■ **Exercise aim**:
Set down, exactly, every line from the top of the listing through the one holding "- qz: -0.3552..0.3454".

· · · · ·

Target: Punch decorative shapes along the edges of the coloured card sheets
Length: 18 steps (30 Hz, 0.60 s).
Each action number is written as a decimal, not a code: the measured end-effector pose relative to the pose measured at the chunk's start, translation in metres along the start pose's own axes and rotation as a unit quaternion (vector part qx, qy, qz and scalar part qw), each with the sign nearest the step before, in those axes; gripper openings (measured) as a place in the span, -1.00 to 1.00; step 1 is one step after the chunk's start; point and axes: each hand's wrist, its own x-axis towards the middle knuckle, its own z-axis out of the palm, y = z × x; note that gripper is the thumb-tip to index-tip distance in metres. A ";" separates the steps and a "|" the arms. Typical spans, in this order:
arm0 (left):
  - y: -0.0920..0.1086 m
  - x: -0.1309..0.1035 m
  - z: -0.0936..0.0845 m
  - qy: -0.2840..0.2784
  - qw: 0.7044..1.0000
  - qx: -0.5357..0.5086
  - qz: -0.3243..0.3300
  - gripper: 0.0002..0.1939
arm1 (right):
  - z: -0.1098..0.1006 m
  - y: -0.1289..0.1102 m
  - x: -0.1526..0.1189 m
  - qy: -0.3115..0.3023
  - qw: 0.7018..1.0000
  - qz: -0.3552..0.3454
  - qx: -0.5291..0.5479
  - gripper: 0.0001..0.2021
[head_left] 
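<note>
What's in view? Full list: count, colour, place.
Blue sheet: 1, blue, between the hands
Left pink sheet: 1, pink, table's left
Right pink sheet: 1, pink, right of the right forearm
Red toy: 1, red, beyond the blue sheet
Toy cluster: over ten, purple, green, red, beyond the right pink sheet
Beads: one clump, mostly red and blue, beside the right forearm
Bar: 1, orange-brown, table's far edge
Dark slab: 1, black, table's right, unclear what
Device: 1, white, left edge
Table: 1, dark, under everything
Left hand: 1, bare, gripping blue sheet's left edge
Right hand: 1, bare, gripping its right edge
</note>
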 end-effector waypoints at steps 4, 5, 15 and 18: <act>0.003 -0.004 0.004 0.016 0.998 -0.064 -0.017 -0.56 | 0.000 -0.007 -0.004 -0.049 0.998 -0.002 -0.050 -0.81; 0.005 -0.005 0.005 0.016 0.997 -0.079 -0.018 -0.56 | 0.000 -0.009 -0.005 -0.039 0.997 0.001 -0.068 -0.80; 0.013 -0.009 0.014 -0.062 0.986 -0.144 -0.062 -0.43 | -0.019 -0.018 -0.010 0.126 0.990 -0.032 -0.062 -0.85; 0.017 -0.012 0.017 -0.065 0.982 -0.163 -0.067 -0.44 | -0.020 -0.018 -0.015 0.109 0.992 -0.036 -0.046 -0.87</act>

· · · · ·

■ **Reply to the task**:
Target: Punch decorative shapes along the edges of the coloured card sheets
Length: 18 steps (30 Hz, 0.60 s).
Each action number is written as a decimal, not a code: the measured end-effector pose relative to the pose measured at the chunk's start, translation in metres along the start pose's own axes and rotation as a unit quaternion (vector part qx, qy, qz and scalar part qw), each with the sign nearest the step before, in those axes; gripper openings (measured) as a place in the span, -1.00 to 1.00; step 1 is one step after the chunk's start; point and axes: each hand's wrist, its own x-axis towards the middle knuckle, its own z-axis out of the palm, y = z × x; note that gripper is the thumb-tip to index-tip distance in metres. A ";" separates the steps and a "|" the arms. Typical spans, in this order:
arm0 (left):
  - y: -0.0920..0.1086 m
  - x: -0.1309..0.1035 m
  - z: -0.0936..0.0845 m
  - qy: -0.2840..0.2784
  - qw: 0.7044..1.0000
  - qx: -0.5357..0.5086
  - qz: -0.3243..0.3300
  - gripper: 0.0002..0.1939
arm1 (right):
  - z: -0.1098..0.1006 m
  - y: -0.1289..0.1102 m
  - x: -0.1526..0.1189 m
  - qy: -0.3115..0.3023
  - qw: 0.7018..1.0000
  - qz: -0.3552..0.3454

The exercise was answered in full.